To deal with data uncertainty, existing probabilistic database systems augment tuples with attribute-level or tuple-level probability values, which are loaded into the database along with the data itself. This approach can severely limit the system's ability to gracefully handle complex or unforeseen types of uncertainty, and does not permit the uncertainty model to be dynamically parameterized according to the current state of the database. We introduce MCDB, a system for managing uncertain data that is based on a Monte Carlo approach. MCDB represents uncertainty via "VG functions," which are used to pseudorandomly generate realized values for uncertain attributes. VG functions can be parameterized on the results of SQL queries over "parameter tables" that are stored in the database, facilitating what-if analyses. By storing parameters, and not probabilities, and by estimating, rather than exactly computing, the probability distribution over possible query answers, MCDB avoids many of the limitations of prior systems.

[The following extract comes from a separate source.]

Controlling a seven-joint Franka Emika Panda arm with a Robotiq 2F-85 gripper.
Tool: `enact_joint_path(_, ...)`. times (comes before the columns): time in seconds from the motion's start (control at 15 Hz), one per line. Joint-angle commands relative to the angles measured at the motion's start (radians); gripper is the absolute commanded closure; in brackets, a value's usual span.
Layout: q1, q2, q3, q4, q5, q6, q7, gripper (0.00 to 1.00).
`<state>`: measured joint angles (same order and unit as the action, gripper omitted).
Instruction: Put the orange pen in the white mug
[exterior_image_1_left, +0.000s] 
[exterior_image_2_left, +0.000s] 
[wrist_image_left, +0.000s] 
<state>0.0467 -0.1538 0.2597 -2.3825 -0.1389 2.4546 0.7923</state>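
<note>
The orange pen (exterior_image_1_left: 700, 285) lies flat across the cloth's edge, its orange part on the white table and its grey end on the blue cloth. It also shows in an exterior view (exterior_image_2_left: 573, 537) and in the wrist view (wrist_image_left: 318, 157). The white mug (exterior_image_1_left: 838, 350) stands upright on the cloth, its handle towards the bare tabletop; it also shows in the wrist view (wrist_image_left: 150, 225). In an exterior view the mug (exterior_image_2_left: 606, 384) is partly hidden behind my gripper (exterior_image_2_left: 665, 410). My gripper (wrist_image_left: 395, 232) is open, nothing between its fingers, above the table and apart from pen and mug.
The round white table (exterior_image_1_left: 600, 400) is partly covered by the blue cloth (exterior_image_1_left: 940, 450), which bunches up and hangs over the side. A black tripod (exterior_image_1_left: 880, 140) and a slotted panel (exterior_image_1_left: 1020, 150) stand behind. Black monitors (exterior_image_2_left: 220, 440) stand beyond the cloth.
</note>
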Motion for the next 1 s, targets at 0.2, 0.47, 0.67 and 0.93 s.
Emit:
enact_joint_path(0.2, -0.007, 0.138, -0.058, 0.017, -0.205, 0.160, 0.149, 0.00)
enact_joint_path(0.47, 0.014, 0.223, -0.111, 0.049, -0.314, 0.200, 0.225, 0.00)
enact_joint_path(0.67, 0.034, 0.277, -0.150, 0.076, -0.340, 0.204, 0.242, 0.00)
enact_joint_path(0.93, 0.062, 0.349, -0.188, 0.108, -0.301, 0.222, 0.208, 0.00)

For example, MCDB can easily handle arbitrary joint probability distributions over discrete or continuous attributes, arbitrarily complex SQL queries, and arbitrary functionals of the query-result distribution such as means, variances, and quantiles. To achieve good performance, MCDB uses novel query processing techniques, executing a query plan exactly once, but over "tuple bundles" instead of ordinary tuples. Experiments indicate that our enhanced functionality can be obtained with acceptable overheads relative to traditional systems.


REFERENCES

Note: OCR errors may be found in this Reference List extracted from the full text article. ACM has opted to expose the complete List rather than only correct and linked references.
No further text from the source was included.